A Executiva nacional, presidida pelo deputado federal Luciano Bivar (PE), deveria nomear uma comissão provisória para tomar conta do partido. O ex-presidente estadual do PSL Amarildo Lovato prontificou-se a assumir a sigla no estado.
Foi ele, aliás, que acionou o Judiciário contra o grupo de Rigoni. A fusão entre PSL e DEM deu origem ao União.

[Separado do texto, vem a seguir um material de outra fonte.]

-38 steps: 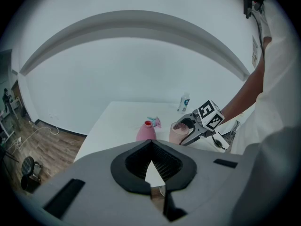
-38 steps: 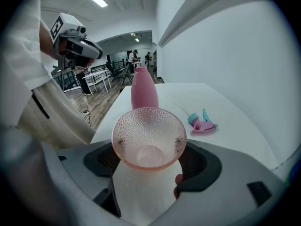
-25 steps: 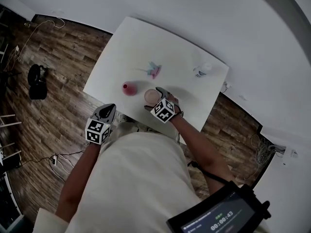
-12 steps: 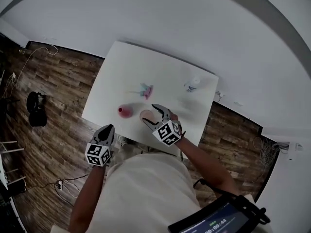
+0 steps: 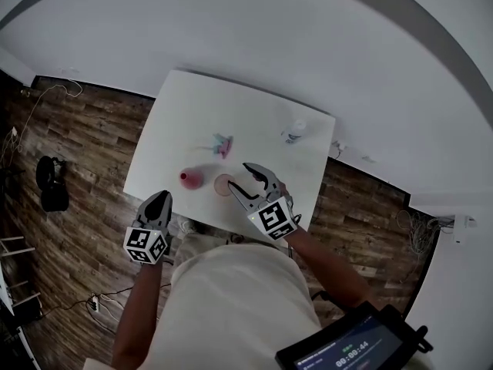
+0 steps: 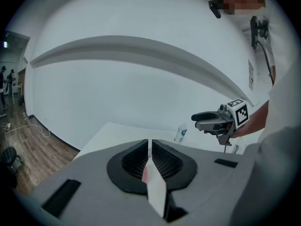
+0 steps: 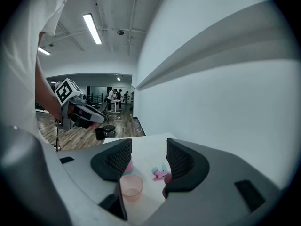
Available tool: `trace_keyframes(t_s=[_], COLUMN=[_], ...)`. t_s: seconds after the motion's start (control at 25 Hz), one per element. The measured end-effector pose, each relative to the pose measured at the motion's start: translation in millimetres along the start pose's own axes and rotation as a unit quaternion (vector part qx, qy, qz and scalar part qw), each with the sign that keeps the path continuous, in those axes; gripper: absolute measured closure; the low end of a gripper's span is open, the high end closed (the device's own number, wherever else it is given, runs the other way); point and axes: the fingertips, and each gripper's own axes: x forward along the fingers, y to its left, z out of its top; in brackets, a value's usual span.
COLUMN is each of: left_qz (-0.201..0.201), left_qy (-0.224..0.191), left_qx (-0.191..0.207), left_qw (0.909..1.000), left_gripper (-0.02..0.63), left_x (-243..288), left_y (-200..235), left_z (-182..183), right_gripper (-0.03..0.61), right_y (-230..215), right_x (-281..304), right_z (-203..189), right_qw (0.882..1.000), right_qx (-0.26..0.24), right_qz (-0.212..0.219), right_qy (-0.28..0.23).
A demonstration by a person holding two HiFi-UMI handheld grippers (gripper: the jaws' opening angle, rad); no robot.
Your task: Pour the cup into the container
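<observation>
The right tool [image 5: 237,175] hangs over the near edge of the white desk [image 5: 200,106]. Its jaws stand apart with nothing between them and have just been closing part way. Just below and ahead of its tips stands the clear pink plastic tumbler [image 5: 224,185], upright. To that tool's left, just beside the tumbler, stands the small solid pink cup [image 5: 189,178], also upright. The left tool [image 5: 159,200], shut and empty, is the nearer one to the solid cup. Both vessels' long axes are vertical, so a sideways grasp probably suits.
</observation>
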Motion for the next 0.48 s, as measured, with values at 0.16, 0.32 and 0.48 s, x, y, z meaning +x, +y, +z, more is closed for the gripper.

Amarildo até já tem o esboço de uma comissão provisória, em que ele figura como presidente estadual e o prefeito de Cariacica, Euclério Sampaio, como vice.
Até agora, no entanto, não houve nomeação. O União Brasil no Espírito Santo está oficialmente acéfalo, sem ninguém no controle.
É que há briga no partido não apenas no estado. Nacionalmente, os grupos de Bivar e do ex-prefeito de Salvador ACM Neto também se enfrentam. E em outros diretórios estaduais a coisa também não está boa.
No último dia 9, a coluna encontrou, por coincidência, Amarildo Lovato na entrada do Anexo IV da Câmara dos Deputados, em Brasília. Ele havia acabado de se reunir com Bivar, no gabinete do deputado, que fica naquele prédio.
Mas a situação do União Brasil no Espírito Santo continuou sem desfecho.
Amarildo é próximo a Bivar. Rigoni, de ACM Neto. Enquanto as lideranças nacionais não chegam a um denominador comum, isso se reflete nos estados.
Um dos mais recentes episódios da queda de braço ocorreu no Amazonas. Integrantes do partido acusaram Bivar de tentar impor a eleição de uma direção estadual formada por aliados dele.
"Um presidente nacional só pode deliberar a respeito de qualquer ação, em qualquer estado da Federação, depois de obter autorização da Executiva", diz carta assinada por ACM Neto, José Agripino Maia e Ronaldo Caiado.
Outro ponto de atrito foi a movimentação para o União formar uma federação com o PP. O grupo de ACM era favorável, o de Bivar, contrário. E a parceria não foi efetivada.
"O Bivar tem nove votos na Executiva nacional e o ACM, 8. Não dá 3/5 para fazer nomeação em nenhum estado, então permanece o impasse", afirmou Amarildo Lovato à coluna.
Já Rigoni sustentou que "em Brasília, está tudo certo".
"Mas continua o processo judicial", pontou o secretário de Meio Ambiente. Rigoni recorreu da decisão liminar (provisória) proferida pelo desembargador e também falta julgar o mérito da ação.